- _ACTION ITEM_
Using the data below, restate exactly every line from the one with "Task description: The" up to and including the one with "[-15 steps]". No picture belongs in it.

[Records excerpted from a collection]
################

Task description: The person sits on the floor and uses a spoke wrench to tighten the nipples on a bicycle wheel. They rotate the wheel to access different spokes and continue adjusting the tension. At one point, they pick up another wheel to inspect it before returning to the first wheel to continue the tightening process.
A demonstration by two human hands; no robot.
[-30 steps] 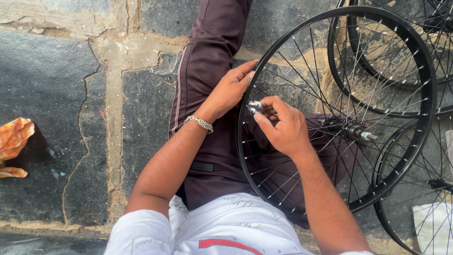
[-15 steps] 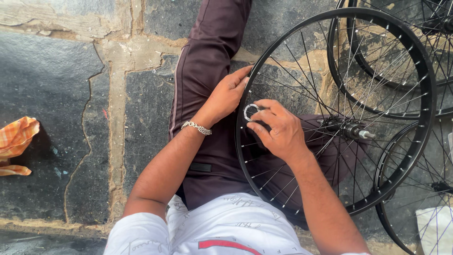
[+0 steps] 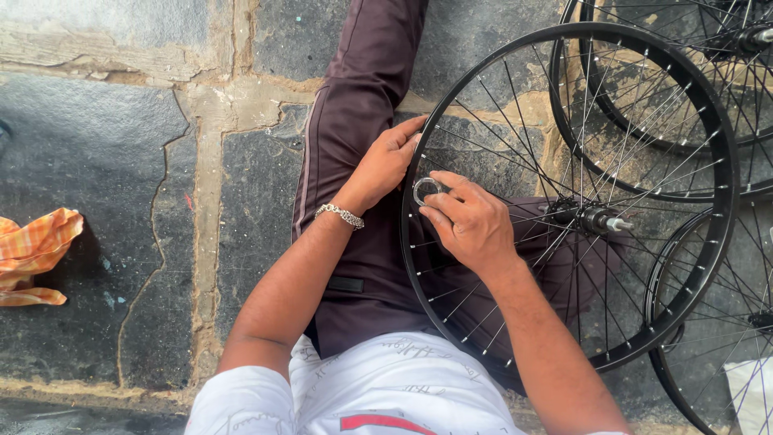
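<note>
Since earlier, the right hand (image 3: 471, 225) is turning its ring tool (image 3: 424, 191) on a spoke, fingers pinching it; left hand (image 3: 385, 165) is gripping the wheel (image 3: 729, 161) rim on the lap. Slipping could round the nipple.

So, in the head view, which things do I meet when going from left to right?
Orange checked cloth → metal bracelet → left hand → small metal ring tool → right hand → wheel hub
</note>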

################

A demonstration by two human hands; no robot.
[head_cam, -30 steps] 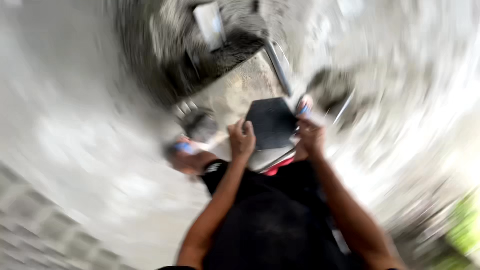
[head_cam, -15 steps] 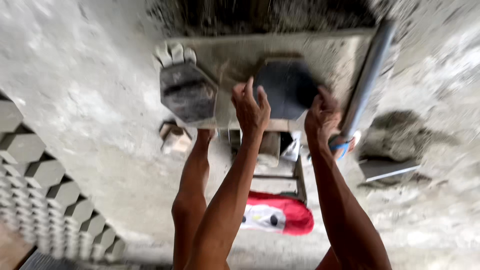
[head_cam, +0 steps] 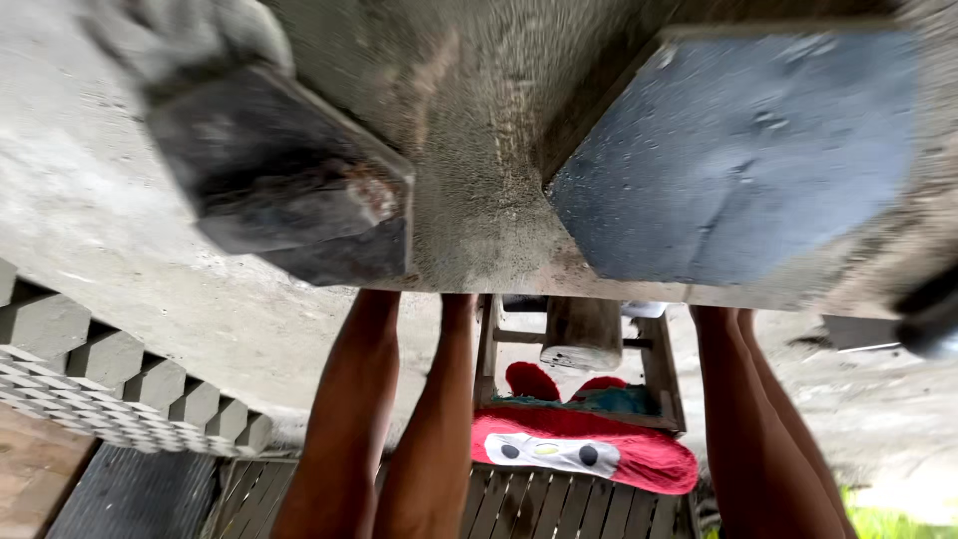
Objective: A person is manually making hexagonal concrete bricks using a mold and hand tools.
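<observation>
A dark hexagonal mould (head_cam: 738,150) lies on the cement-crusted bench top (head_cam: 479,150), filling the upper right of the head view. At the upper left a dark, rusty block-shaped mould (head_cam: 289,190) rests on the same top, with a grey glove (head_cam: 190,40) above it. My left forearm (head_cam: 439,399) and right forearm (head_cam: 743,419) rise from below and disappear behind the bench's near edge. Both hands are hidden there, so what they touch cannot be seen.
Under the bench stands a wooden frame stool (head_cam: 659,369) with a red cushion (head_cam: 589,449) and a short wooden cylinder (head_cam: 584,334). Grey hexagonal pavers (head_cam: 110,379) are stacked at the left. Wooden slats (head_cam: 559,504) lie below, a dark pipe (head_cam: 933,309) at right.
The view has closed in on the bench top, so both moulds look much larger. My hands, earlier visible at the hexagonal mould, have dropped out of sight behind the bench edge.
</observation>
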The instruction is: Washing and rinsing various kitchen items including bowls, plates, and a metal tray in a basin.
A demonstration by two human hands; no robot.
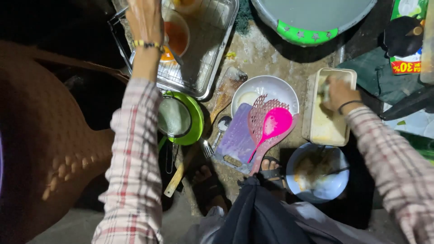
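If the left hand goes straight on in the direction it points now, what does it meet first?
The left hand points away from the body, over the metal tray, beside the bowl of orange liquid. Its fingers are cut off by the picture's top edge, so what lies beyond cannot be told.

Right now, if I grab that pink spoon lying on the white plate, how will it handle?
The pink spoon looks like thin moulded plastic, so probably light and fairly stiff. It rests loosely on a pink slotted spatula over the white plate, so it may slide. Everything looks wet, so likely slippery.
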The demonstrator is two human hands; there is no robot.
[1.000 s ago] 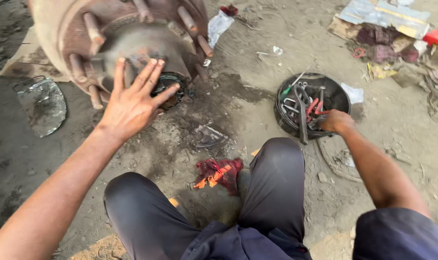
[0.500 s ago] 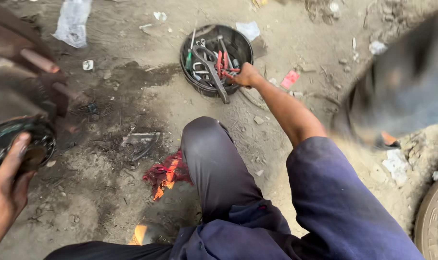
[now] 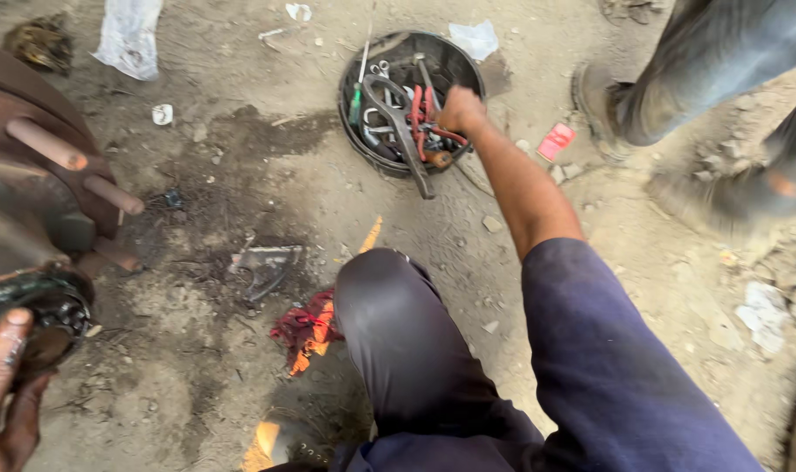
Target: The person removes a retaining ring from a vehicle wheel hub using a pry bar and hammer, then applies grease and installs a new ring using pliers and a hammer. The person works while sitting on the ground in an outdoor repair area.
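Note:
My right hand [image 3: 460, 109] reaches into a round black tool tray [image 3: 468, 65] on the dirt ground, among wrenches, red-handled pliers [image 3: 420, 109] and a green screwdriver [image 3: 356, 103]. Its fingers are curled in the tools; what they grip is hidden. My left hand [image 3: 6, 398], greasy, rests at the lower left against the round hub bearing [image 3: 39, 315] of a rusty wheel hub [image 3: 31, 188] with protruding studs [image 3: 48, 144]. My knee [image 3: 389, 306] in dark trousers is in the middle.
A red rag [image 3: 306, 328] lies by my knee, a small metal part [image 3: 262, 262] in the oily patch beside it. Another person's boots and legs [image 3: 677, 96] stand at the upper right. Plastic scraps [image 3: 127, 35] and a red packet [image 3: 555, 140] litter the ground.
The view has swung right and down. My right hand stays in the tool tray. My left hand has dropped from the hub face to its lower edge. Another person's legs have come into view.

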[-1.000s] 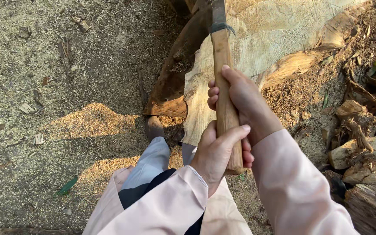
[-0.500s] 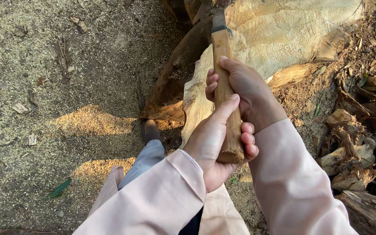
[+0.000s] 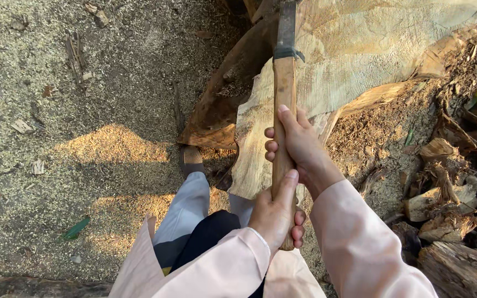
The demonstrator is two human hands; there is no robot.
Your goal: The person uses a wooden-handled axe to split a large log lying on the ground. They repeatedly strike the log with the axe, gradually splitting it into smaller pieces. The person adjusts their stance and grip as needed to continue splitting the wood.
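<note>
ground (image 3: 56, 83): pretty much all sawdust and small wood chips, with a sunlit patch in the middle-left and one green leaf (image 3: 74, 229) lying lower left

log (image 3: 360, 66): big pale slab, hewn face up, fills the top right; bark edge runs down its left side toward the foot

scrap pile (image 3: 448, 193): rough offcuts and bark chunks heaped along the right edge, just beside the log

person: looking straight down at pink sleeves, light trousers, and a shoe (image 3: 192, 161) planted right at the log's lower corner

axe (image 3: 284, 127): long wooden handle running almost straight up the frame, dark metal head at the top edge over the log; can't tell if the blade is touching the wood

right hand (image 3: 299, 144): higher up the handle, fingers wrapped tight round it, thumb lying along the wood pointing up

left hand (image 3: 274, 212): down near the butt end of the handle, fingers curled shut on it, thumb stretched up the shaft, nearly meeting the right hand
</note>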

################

- _SOLUTION TO THE EXERCISE_
Task description: The person sits on the floor and uses a spoke wrench to tighten the nipples on a bicycle wheel. They rotate the wheel to access different spokes and continue adjusting the tension. At one point, they pick up another wheel to inspect it before returning to the first wheel to continue the tightening process.
A demonstration by two human hands; no robot.
[-30 steps] 
[-15 steps] 

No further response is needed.